Tuesday, June 24, 2008

Follow this path to become an entrepreneur.......

An entrepreneur is someone who creates his or her own business, and moves for the success. There is nothing better than becoming an entrepreneur and it is nothing to do to become your own boss. Following steps will help you to clear your path.

  1. Think of a great and different idea. If a great idea comes to you, evaluate if it is realistic. Think of cost, manufacturing time, and popularity. Ask and record if people would actually buy the product. If you don't have an idea yet, it is a good start to think of your target market first. Then brainstorm a list of things like places they shop, things they like, and things you like. Narrow the list down to about three items, keeping cost, manufacturing time, and popularity in mind. And also it should be different one. And find out most easiest and realistic idea.

Or, think of a terrible idea. Really, you can't tell if a business idea is great or terrible until you try it in a real marketplace. Years later, the successful ideas are "obviously" good, but when they first began, most people rejected them. Google is one of the most famous examples—"Search is done. Does the world need yet another search engine?"—but many less-spectacular successes have strong arguments against them. There is always a good reason against a good idea. It doesn't really matter how good your initial idea is, because you're going to change it, anyway.

  1. Write a business plan. The second step is writing a business plan. Include details and descriptions, and plan everything out realistically. Take your time and evaluate your product at each section. Good business plane should include following topics.
    • Product description: What is your product? What kind of materials need for it. Make it eye catching.
    • Market Analysis: Who is your targeted market? Where do they shop? Where are they located, product for whom?
    • Competition: Who are your competitors? What are their strengths? Current state of the market, how will you beat them?
    • Marketing: How will you market your product? What kind of image do you want to display? Where will you advertise? What is your tagline? What is your packaging like?
    • Sales: Where will you sell? How will you get your customers to buy? When will you sell? What is your estimated sales forecast?
    • Manufacturing: How do you going to make your product? Explain this in more detailed steps. What materials do you need to make your product? When and where will you manufacture? What is your COGS (cost of goods sold)?
    • Finance: how much money do you need to start your business? What is your expected gross profict? And will possible to archive targeted profit?

  2. Pitch your idea to Venture Capitalists to get money to start your company. If you have a good idea, they will love to invest their money in your company. Make a PowerPoint presentation explaining why your product is the best, including each part of your business plan in the presentation. Tell them how much your estimated gross profit is and how much percentage of that they will earn in interest. Make this as a interesting think.

    Or, don't look for or accept funding. Striking a deal with venture capitalists is a long, tiresome, difficult, and dangerous process. In the early days of a business, it can be a catastrophic distraction. "Distraction is fatal to start-ups."—Paul Graham. Many VCs are not set up to make you successful. A wonderful success for you might be to earn $80,000 a year doing work you love. Starting small and pleasing a small number of customers at first is a high-probability way to get there. A VC will not allow such a success to happen, because a VC's strategy is to become a billionaire by rolling the dice on many low-probability but potentially gigantic-returning businesses. The price you pay for taking on a VC is control: control of your dream. If you can get the business started without spending a lot of money that might be your best route.

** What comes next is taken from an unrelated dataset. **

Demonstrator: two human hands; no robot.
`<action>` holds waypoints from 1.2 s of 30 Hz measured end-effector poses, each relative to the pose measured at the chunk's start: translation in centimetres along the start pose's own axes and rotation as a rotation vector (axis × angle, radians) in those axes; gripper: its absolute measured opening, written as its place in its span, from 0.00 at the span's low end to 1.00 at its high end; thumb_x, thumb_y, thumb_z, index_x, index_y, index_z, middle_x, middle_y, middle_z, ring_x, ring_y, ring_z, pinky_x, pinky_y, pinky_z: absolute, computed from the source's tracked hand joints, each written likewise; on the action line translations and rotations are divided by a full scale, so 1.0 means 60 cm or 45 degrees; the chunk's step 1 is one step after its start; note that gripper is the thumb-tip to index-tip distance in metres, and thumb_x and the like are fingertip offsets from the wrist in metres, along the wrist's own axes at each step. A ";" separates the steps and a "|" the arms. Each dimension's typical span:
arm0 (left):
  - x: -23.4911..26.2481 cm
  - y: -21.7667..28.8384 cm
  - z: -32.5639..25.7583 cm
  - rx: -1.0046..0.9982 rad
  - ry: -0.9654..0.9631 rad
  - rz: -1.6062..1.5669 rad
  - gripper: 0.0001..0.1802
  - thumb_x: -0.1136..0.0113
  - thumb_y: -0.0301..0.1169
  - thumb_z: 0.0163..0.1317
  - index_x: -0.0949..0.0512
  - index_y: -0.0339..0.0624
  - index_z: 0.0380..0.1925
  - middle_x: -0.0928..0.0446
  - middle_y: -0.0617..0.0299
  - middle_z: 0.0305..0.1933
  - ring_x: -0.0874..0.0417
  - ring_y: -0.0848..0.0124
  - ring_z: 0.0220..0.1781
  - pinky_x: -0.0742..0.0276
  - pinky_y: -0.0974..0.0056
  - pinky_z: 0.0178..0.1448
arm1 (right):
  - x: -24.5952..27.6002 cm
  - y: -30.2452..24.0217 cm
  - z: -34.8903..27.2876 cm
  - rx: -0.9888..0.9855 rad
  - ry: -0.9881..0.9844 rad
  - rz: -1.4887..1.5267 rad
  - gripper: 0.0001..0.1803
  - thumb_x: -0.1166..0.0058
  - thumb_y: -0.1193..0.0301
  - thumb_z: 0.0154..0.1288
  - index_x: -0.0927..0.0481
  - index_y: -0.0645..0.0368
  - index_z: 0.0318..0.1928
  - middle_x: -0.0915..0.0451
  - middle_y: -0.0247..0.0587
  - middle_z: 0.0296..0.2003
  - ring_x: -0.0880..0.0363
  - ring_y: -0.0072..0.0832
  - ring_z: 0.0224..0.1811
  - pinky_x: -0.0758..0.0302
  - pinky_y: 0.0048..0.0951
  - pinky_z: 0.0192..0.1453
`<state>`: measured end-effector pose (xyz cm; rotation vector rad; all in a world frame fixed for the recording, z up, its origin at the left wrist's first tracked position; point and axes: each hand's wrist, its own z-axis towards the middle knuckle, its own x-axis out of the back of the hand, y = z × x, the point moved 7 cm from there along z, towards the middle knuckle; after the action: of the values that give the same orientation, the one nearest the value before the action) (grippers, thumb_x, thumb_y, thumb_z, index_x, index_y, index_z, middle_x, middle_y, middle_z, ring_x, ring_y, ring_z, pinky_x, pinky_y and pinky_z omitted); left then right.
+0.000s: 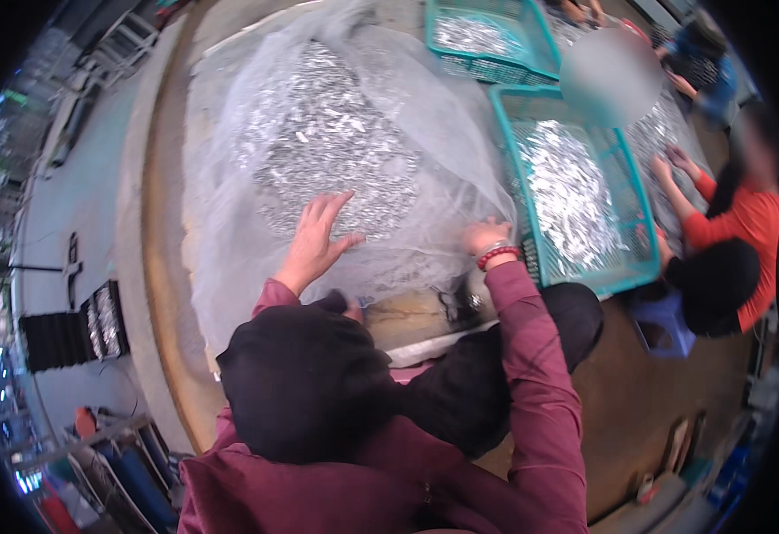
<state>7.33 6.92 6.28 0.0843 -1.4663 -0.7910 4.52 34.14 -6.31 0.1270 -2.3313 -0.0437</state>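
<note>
The pile of silvery pieces (336, 133) lies just ahead of the left hand (316, 238), long axis running away from the person. That hand is nearer, fingers spread, grasping nothing. The right hand (486, 236) is at the translucent sheet (443, 133); its grip cannot be told. A teal basket (605, 279) stands rightward, co-worker (735, 240) beyond.

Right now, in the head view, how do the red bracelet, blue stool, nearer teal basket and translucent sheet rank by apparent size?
Largest to smallest:
1. translucent sheet
2. nearer teal basket
3. blue stool, partly hidden
4. red bracelet
</note>
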 end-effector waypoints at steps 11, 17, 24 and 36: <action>-0.070 -0.077 -0.134 0.572 -0.534 0.450 0.23 0.46 0.27 0.50 0.25 0.54 0.49 0.22 0.48 0.41 0.21 0.51 0.44 0.25 0.50 0.47 | 0.202 -0.237 -0.084 0.821 0.609 0.045 0.14 0.52 0.72 0.59 0.17 0.57 0.43 0.19 0.46 0.44 0.20 0.41 0.48 0.28 0.57 0.53; 0.087 -0.104 -0.156 0.699 -0.003 0.582 0.17 0.49 0.22 0.49 0.23 0.50 0.40 0.22 0.45 0.30 0.20 0.48 0.36 0.27 0.48 0.39 | 0.078 -0.224 0.021 0.775 0.218 0.230 0.15 0.50 0.72 0.55 0.19 0.60 0.43 0.21 0.52 0.45 0.22 0.45 0.49 0.25 0.39 0.53; 0.115 -0.042 -0.153 0.625 -0.271 0.499 0.26 0.46 0.20 0.47 0.26 0.51 0.50 0.24 0.47 0.46 0.23 0.51 0.49 0.28 0.52 0.52 | -0.032 -0.205 0.042 0.823 0.276 -0.087 0.18 0.49 0.70 0.56 0.21 0.56 0.48 0.26 0.44 0.54 0.25 0.39 0.55 0.27 0.43 0.56; 0.069 0.017 0.042 0.283 -0.874 0.321 0.24 0.41 0.31 0.57 0.27 0.52 0.56 0.22 0.49 0.46 0.24 0.53 0.52 0.30 0.56 0.58 | 0.084 -0.184 -0.062 0.730 0.899 0.592 0.10 0.53 0.75 0.50 0.19 0.63 0.31 0.20 0.53 0.36 0.22 0.47 0.42 0.29 0.50 0.48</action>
<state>5.07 6.57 10.66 -0.2238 -2.1611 -0.4586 4.61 22.64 -0.88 -0.1073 -1.5593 0.7771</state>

  1. Sell. Sell and distribute your product. If you're getting revenue, then you're in business. You're testing your theories about the market, you're finding out what really works and what doesn't, and you're getting fuel for more ideas and improvements. If you're not getting revenue, then it's all in your head.

  1. Hang out with entrepreneurs. By meeting entrepreneurs socially, you gain contacts and hear about opportunities. More importantly, you learn how entrepreneurs think. You pick up their attitudes, their nose for opportunity, and their willingness to explore every idea and its opposite (they know that often both work), their contraries nature, the great diversity in their styles. Always try to engage with them and try to get their experience for your success.